THE RECORDS START

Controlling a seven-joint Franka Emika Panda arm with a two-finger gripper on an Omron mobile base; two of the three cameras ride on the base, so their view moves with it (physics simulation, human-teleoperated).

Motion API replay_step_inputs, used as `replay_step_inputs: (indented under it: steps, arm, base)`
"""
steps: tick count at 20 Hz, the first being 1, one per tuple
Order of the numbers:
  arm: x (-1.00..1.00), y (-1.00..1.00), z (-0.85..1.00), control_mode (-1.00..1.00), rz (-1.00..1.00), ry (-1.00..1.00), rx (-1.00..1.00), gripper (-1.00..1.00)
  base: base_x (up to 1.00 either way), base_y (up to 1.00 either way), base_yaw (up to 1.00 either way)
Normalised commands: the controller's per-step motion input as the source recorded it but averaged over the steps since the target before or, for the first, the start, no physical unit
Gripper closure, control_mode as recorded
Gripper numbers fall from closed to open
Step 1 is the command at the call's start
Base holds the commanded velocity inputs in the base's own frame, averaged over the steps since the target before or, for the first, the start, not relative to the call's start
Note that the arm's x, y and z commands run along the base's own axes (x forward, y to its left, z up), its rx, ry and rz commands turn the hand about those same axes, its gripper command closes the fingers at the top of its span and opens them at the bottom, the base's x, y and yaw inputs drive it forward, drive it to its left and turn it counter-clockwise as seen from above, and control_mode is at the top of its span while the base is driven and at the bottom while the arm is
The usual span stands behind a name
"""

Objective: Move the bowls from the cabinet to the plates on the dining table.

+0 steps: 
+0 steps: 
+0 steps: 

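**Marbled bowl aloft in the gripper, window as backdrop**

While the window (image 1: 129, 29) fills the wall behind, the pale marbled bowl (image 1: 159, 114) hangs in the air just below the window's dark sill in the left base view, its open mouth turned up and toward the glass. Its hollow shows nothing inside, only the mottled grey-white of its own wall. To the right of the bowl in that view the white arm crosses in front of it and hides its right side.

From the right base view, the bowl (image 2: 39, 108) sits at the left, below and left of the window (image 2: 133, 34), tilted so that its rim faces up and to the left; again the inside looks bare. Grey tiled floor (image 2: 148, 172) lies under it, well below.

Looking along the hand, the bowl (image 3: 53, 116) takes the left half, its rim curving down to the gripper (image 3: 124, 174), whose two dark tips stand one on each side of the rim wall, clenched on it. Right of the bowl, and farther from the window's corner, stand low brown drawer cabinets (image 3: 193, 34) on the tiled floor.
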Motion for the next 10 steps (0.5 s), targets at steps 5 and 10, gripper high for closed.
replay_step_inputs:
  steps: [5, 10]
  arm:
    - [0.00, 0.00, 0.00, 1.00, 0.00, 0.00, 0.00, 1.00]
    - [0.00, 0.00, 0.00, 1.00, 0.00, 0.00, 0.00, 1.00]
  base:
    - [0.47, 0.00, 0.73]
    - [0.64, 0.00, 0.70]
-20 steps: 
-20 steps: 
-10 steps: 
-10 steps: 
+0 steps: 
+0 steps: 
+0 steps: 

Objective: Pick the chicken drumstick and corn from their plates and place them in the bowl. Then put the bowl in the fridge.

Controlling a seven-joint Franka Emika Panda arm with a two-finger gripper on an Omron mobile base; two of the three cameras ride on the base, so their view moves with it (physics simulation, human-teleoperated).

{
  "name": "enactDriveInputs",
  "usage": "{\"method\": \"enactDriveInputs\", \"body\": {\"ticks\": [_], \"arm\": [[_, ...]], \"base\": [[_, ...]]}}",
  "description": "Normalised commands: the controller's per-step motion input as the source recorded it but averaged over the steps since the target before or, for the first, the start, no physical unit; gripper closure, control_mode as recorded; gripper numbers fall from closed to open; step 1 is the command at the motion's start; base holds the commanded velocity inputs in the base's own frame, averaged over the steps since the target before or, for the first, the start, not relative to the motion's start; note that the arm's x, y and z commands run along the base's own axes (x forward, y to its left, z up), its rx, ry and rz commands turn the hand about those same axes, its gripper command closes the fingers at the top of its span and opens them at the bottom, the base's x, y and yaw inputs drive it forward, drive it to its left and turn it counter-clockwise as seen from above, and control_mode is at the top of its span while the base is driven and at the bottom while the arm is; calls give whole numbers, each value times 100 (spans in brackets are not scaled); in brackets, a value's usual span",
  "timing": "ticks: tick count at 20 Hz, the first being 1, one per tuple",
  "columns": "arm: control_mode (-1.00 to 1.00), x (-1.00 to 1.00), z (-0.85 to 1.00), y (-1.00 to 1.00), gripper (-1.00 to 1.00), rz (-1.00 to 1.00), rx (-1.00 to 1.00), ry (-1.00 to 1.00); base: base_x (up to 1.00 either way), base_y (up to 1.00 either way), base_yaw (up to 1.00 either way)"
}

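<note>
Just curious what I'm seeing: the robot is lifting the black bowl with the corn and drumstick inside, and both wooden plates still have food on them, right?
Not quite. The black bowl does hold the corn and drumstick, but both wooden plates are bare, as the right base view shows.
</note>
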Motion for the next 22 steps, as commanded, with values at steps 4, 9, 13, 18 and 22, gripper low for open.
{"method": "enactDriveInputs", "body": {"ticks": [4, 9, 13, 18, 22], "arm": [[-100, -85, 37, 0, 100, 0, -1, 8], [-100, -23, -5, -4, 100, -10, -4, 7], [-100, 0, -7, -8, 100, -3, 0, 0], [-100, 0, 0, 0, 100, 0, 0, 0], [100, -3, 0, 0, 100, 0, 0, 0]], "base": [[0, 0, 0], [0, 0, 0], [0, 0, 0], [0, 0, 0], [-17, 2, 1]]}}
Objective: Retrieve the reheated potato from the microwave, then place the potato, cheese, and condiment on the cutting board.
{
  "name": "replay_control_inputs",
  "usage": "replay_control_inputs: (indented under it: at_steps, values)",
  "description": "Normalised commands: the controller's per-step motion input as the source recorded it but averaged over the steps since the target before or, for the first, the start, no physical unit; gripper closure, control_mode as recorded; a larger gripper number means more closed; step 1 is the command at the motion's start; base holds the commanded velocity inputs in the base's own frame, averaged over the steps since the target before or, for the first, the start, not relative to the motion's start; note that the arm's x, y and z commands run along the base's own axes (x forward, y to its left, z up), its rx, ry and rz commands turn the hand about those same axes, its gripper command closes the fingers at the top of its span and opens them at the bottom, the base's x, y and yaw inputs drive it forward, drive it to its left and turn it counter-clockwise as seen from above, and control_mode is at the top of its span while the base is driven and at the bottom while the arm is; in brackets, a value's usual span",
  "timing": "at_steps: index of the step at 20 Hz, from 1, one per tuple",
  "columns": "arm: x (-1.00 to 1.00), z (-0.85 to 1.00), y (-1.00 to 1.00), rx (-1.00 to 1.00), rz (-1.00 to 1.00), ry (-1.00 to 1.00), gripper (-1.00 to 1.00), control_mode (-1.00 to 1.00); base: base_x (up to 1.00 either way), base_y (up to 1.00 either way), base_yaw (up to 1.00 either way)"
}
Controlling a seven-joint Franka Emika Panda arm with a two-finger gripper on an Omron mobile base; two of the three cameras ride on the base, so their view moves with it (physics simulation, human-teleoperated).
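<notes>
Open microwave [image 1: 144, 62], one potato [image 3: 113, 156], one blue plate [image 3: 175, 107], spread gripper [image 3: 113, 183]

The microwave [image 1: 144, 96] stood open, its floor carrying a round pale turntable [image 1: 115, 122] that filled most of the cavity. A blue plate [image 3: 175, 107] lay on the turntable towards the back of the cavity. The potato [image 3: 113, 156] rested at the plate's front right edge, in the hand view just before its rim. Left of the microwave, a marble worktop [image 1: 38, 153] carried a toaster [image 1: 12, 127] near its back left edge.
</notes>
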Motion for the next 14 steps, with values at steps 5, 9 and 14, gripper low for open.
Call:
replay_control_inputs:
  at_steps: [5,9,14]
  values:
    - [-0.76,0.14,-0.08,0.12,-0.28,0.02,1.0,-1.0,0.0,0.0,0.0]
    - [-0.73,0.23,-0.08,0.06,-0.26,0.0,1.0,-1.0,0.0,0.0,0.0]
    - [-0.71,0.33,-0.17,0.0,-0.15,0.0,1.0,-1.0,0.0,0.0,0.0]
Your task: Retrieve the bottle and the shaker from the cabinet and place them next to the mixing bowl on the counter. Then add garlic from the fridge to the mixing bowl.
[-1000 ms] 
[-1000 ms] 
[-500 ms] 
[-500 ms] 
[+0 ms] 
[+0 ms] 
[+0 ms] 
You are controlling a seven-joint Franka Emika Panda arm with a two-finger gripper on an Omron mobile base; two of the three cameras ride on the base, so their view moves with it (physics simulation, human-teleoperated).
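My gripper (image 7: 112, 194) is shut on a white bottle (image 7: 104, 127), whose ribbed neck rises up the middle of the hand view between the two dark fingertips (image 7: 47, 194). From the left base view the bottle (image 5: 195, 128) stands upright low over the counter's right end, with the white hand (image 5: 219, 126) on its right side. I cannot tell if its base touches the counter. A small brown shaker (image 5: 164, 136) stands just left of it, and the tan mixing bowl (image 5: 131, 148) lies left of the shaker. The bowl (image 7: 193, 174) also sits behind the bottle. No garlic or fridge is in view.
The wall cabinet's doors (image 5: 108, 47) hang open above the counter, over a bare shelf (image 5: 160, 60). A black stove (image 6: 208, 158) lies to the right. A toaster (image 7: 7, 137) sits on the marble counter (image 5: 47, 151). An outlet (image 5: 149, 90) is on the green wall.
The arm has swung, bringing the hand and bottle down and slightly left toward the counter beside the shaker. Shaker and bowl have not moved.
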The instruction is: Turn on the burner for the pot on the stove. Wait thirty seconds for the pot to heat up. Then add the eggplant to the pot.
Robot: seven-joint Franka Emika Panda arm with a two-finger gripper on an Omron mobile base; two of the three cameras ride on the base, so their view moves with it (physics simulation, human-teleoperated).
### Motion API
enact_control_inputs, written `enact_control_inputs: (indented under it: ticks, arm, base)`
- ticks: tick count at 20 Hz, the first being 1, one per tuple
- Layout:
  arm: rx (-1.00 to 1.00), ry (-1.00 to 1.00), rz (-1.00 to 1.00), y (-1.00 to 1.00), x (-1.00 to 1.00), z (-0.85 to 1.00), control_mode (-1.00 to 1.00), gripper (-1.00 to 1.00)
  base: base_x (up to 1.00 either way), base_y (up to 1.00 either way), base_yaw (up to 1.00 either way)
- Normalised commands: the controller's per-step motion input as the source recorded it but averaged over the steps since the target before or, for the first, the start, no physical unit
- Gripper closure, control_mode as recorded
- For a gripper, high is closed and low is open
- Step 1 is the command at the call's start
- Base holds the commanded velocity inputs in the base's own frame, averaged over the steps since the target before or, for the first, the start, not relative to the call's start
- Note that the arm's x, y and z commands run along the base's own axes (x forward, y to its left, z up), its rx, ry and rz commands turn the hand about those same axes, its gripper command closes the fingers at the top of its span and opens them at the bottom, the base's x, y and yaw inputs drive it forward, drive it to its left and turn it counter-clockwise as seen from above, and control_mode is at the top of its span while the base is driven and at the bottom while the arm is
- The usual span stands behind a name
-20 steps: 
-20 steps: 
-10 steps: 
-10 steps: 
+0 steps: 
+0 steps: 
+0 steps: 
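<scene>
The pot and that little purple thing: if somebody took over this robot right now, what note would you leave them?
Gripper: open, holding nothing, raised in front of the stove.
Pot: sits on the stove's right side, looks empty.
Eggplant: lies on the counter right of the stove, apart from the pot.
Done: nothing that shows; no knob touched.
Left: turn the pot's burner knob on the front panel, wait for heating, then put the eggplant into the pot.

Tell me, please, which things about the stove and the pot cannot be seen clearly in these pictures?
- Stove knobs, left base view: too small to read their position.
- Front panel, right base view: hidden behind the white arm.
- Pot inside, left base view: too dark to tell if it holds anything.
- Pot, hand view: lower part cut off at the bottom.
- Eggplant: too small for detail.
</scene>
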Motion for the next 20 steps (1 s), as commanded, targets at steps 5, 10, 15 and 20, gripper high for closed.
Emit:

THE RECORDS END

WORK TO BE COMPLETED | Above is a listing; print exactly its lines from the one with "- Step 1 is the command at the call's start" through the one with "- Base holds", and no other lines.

OUTPUT OF THE EXERCISE |
- Step 1 is the command at the call's start
- Base holds the commanded velocity inputs in the base's own frame, averaged over the steps since the target before or, for the first, the start, not relative to the call's start

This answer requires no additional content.